■ **What to produce**
Your task is to transcribe the material that follows, line by line and exactly.

■ **Recorded information**
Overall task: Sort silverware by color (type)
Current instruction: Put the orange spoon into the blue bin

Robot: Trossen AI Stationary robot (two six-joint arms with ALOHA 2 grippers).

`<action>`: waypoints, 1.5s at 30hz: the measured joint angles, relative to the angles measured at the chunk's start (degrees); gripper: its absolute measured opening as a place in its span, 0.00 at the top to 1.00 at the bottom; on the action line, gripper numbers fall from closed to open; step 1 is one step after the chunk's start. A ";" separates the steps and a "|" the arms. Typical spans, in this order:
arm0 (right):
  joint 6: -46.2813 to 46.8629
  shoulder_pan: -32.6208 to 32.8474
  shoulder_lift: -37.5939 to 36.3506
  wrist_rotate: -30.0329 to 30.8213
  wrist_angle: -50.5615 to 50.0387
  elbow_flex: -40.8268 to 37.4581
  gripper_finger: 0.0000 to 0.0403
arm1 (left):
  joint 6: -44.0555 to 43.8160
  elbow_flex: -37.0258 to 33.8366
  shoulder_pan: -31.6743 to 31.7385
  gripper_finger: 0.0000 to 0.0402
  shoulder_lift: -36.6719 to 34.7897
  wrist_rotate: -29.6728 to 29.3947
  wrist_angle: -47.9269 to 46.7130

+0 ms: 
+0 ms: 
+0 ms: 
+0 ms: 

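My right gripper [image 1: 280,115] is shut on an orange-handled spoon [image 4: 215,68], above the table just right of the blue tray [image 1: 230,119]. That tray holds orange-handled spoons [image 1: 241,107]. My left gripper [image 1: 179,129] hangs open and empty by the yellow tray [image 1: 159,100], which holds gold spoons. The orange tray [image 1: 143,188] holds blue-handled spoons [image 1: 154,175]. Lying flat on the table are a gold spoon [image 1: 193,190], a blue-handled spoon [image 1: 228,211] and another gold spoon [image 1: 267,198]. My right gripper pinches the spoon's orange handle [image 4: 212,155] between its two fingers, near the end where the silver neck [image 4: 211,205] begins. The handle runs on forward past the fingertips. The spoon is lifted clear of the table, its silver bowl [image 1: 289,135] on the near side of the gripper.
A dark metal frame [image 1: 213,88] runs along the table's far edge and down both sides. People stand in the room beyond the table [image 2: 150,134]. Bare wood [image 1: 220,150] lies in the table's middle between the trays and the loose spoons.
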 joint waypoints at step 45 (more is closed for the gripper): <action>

■ **Exercise result**
Overall task: Sort silverware by color (type)
Current instruction: Put the orange spoon into the blue bin

Robot: Trossen AI Stationary robot (two six-joint arms with ALOHA 2 grippers).

`<action>`: waypoints, 1.5s at 30hz: the measured joint angles, relative to the angles measured at the chunk's start (degrees); gripper: its absolute measured opening as a place in its span, 0.00 at the top to 1.00 at the bottom; on the action line, gripper numbers fall from closed to open; step 1 is one step after the chunk's start. A ";" separates the steps and a "|" the arms. Typical spans, in this order:
arm0 (right):
  joint 6: -46.2813 to 46.8629
  shoulder_pan: -32.6208 to 32.8474
  shoulder_lift: -37.5939 to 36.3506
  wrist_rotate: -30.0329 to 30.8213
  wrist_angle: -50.5615 to 50.0387
  elbow_flex: -40.8268 to 37.4581
  gripper_finger: 0.0000 to 0.0403
arm1 (left):
  joint 6: -44.0555 to 43.8160
  elbow_flex: -37.0258 to 33.8366
  shoulder_pan: -31.6743 to 31.7385
  gripper_finger: 0.0000 to 0.0402
  shoulder_lift: -36.6719 to 34.7897
  wrist_rotate: -29.6728 to 29.3947
  wrist_angle: -47.9269 to 46.7130

+0 ms: 
+0 ms: 
+0 ms: 
+0 ms: 

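My right gripper [image 1: 280,115] is shut on an orange-handled spoon [image 4: 215,68], above the table just right of the blue tray [image 1: 230,119]. That tray holds orange-handled spoons [image 1: 241,107]. My left gripper [image 1: 179,129] hangs open and empty by the yellow tray [image 1: 159,100], which holds gold spoons. The orange tray [image 1: 143,188] holds blue-handled spoons [image 1: 154,175]. Lying flat on the table are a gold spoon [image 1: 193,190], a blue-handled spoon [image 1: 228,211] and another gold spoon [image 1: 267,198]. My right gripper pinches the spoon's orange handle [image 4: 212,155] between its two fingers, near the end where the silver neck [image 4: 211,205] begins. The handle runs on forward past the fingertips. The spoon is lifted clear of the table, its silver bowl [image 1: 289,135] on the near side of the gripper.
A dark metal frame [image 1: 213,88] runs along the table's far edge and down both sides. People stand in the room beyond the table [image 2: 150,134]. Bare wood [image 1: 220,150] lies in the table's middle between the trays and the loose spoons.
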 joint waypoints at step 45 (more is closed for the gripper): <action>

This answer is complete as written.